● **What the task asks**
Take the data below and write it out exactly, except for the pictures.

● **Given data**
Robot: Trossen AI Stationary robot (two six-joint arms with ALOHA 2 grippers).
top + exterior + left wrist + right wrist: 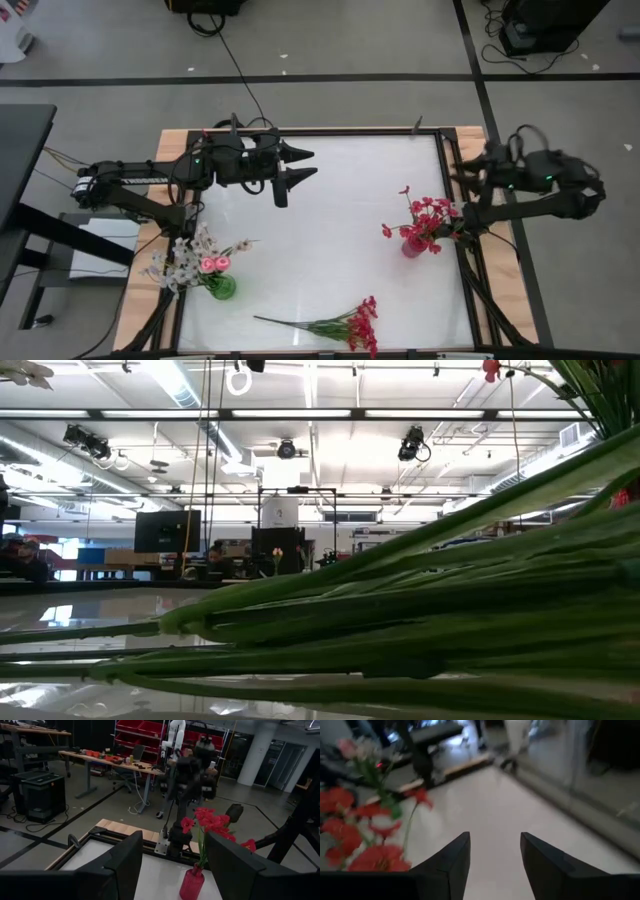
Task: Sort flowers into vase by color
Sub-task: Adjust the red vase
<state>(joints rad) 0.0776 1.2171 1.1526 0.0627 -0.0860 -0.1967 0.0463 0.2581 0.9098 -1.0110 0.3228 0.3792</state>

● **Solution to this exercise**
Robot: Trossen AI Stationary robot (two six-joint arms with ALOHA 2 grippers).
top + exterior + left wrist + right wrist: 
Task: Sort flowers into vase by color
Sub-task: Adjust the red vase
<state>(joints rad) 0.0776 1.2171 1.1526 0.0627 -0.0860 -0.1967 0.0463 0.2581 0.9098 -1.0110 0.3228 0.3792</state>

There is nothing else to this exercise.